Bargaining Council – what about it?

Bargaining Council – what about it?

Bargaining Council – what about it?

Labour legislation applies to all employers and employees. The Basic Conditions of Employment Act (BCEA) defines the minimum terms and conditions of employment on which the parties may contract. However, if a business falls under an industry that is part of a specific Bargaining Council’s scope of application, the Bargaining Council’s collective agreement will regulate labour relations in that industry and employers are legally obliged to comply with this.
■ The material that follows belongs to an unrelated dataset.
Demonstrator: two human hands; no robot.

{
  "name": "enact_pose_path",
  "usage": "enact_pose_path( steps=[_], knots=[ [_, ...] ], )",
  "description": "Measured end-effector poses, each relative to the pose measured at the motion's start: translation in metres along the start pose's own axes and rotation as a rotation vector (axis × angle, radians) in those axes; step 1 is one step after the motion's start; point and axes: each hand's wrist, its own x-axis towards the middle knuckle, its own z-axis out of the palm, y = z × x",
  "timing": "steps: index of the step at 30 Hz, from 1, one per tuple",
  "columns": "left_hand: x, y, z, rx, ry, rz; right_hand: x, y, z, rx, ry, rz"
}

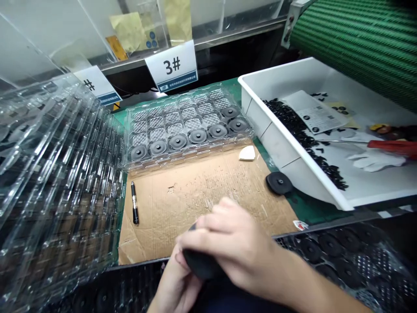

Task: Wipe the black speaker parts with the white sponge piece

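- Stack of clear moulded plastic trays (pixel 55 174) along the left side of the view, nested and tilted, with glossy ridged pockets.
- White plastic bin (pixel 270 143) at the right, shallow and smooth-walled, holding a heap of small black pieces (pixel 302 130), a printed sheet (pixel 316 114), white cloth gloves (pixel 374 161) and a red-handled screwdriver (pixel 391 148).
- Scuffed brown cardboard sheet (pixel 202 208) lying on a green mat (pixel 312 204), directly beyond the hands.
- Clear blister tray (pixel 156 161) at the far edge of the cardboard: seven matt black discs (pixel 197 136) with raised grey centres along its near row and right end, other pockets bare with diamond-textured floors.
- Right hand (pixel 231 243) clenched from above, left hand (pixel 176 278) cupped beneath, both grasping the same object over the near edge of the cardboard.
- Held black disc (pixel 200 263), matt and rounded, mostly hidden between the hands.
- Loose black disc (pixel 279 183) lying flat at the cardboard's right edge, just beside the bin.
- Black-and-silver pen (pixel 134 203) on the cardboard's left side.
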Motion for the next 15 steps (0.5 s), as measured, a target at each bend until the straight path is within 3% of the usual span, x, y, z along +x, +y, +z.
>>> enact_pose_path(
  steps=[2,3,5,7,11,12,15],
  knots=[
    [0.0016,-0.0012,-0.0012,0.124,0.046,0.026,0.0021,-0.0014,0.0039,-0.084,-0.019,0.144],
    [0.0024,-0.0014,-0.002,0.217,0.097,0.032,0.0023,-0.0015,0.0061,-0.111,-0.01,0.144],
    [0.0037,-0.0013,-0.0032,0.381,0.172,0.033,0.0024,-0.0011,0.0088,-0.061,0.025,0.005],
    [0.0038,-0.0007,-0.0033,0.413,0.168,0.049,0.0025,-0.0001,0.0075,0.06,-0.001,-0.088],
    [0.0013,-0.0012,0.0007,0.296,0.071,0.1,0.0021,-0.0033,0.0027,-0.033,0.024,0.194],
    [0.0006,-0.0025,0.0018,0.288,0.068,0.097,0.0025,-0.0055,0.0037,-0.078,0.051,0.191],
    [0.0001,-0.0069,0.004,0.295,0.089,0.099,0.0059,-0.0067,0.01,-0.03,0.082,-0.045]
  ],
)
Note that certain Bargaining Councils only apply to specific regions. The obligation rests with the employer to determine under which industry the business falls and then to comply with applicable legislation.

Employers that fall within a Bargaining Council’s scope of application must ensure that their employment contracts are drafted in line with this legislation.  Note that the minimum terms and conditions of employment as contained in the Bargaining Council’s collective agreement rank higher than those contained in the BCEA. If any labour disputes arise between the employee and employer, ʼn Bargaining Council will have jurisdiction to deal with these disputes, as opposed to referring the dispute to the Commission for Conciliation, Mediation and Arbitration (CCMA).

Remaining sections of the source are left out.